Толпа затихла, только плач матери стоял над табором.
– Уходим. Быстро уходим, – и обернулся к всадникам. – Отпустите нас, мужики, сами видите, в основном, бабы да дети, – и наклонил голову…
Когда табун лошадей в сопровождении всадников поднимался по склону, атаман видел, как быстро сворачивались шатры и собирались вещи в кибитки.
– Вот так-то! Не балуйте! – сказал он вслух и повернул коня.
***
Нинель не спалось. Уже и отец вернулся, горничная, накормив его, ушла спать. В доме наступила тишина. Но не было покоя в душе у девушки.
«Отчего вечер сегодня такой чудной, – думала она, лёжа в постели. – Книга что-то странное предвещает. Портрет ожил. А главное, я теперь знаю, что видела свою маму… Может быть, она жива? Ведь не могут умершие говорить и танцевать. Хотя, книга говорит, что могут. Я ей верю. Всё может быть, просто мы мало знаем и понимаем».
С того памятного дня, когда повстречалась со странной женщиной, Нина перестала удивляться чудесам, своим способностям и новым знаниям, которые приходили неизвестно откуда. Теперь на мир она смотрела совсем по-другому. Будто видела все видимые и невидимые его стороны. Постепенно тревога, связанная с предстоящими переменами, сменилась спокойной уверенностью, что всё будет хорошо. Она знала, что сможет всё перенести, чувствовала в себе силу необъяснимую. И верила судьбе.
Ей вдруг очень захотелось поговорить с портретом. Она взяла свечу, накинула пуховый платок поверх ночной рубашки и вышла в коридор. В кабинете Нина зажгла ещё свечи и села в кресло напротив портрета.
В ней не было страха. Она была торжественно спокойна.
– Мама, поговори со мной! – Нина смотрела на портрет.
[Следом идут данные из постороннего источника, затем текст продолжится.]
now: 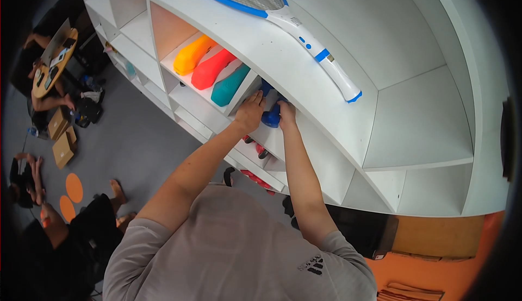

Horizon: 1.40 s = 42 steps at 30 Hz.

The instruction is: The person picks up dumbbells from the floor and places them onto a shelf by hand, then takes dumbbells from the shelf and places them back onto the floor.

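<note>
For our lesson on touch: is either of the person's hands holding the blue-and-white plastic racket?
No, the racket lies on a white shelf, apart from the left hand and the right hand.

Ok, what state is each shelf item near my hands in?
Blue-and-white plastic racket-shaped swatter: lying flat, power unclear.
Yellow rounded dumbbell: lying down, untouched.
Red rounded dumbbell: lying down, untouched.
Teal rounded dumbbell: lying down, untouched.
Blue rounded dumbbell: right hand on it, grip partly hidden.
Red lower-shelf items: too hidden to tell.
</note>
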### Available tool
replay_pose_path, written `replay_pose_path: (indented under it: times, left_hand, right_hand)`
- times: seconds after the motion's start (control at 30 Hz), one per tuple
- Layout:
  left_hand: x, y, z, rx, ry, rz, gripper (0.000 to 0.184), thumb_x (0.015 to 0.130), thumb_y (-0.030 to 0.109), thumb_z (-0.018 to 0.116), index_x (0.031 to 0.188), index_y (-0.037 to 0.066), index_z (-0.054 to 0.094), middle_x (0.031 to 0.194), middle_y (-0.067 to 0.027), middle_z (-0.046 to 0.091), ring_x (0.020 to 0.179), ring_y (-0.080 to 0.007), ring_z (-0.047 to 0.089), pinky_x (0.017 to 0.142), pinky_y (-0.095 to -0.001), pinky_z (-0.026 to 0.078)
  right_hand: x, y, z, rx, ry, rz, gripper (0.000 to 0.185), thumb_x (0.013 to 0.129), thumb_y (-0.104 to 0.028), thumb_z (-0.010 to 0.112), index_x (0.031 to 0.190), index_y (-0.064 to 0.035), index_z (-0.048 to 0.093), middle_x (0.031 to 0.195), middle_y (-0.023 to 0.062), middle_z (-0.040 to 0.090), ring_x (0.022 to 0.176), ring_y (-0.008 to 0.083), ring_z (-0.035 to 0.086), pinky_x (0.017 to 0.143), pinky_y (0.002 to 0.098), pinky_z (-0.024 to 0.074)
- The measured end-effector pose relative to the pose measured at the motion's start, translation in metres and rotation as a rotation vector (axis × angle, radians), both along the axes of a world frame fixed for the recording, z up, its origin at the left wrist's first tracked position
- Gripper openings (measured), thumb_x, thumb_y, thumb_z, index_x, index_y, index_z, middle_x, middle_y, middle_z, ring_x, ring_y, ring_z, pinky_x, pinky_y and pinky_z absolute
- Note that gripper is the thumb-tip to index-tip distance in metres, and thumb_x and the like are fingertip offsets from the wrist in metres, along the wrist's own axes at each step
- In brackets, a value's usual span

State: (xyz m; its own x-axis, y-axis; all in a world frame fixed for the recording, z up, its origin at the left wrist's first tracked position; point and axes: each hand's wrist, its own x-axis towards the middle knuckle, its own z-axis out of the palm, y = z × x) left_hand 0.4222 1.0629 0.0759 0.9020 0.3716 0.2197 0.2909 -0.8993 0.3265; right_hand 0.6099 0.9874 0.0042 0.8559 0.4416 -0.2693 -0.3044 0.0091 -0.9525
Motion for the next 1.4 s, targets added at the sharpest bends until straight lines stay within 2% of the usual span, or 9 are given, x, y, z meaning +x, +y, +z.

Прошло несколько мгновений, портрет ожил. Красивая молодая женщина с улыбкой сказала:
– Здравствуй, доченька! Я долго ждала этого момента. Рада, что ты сама захотела поговорить со мной. Я всегда следила за тобой, знаю все твои мысли и дела. За тот вечер прости, что напугала тебя, но я должна была передать тебе нашу родовую книгу. В ней, как ты уже поняла, ответы на твои вопросы есть, но не на все. На самые главные тебе самой отвечать придётся.
– Мама!.. – голос Нины дрогнул, она не произносила это слово уже много лет.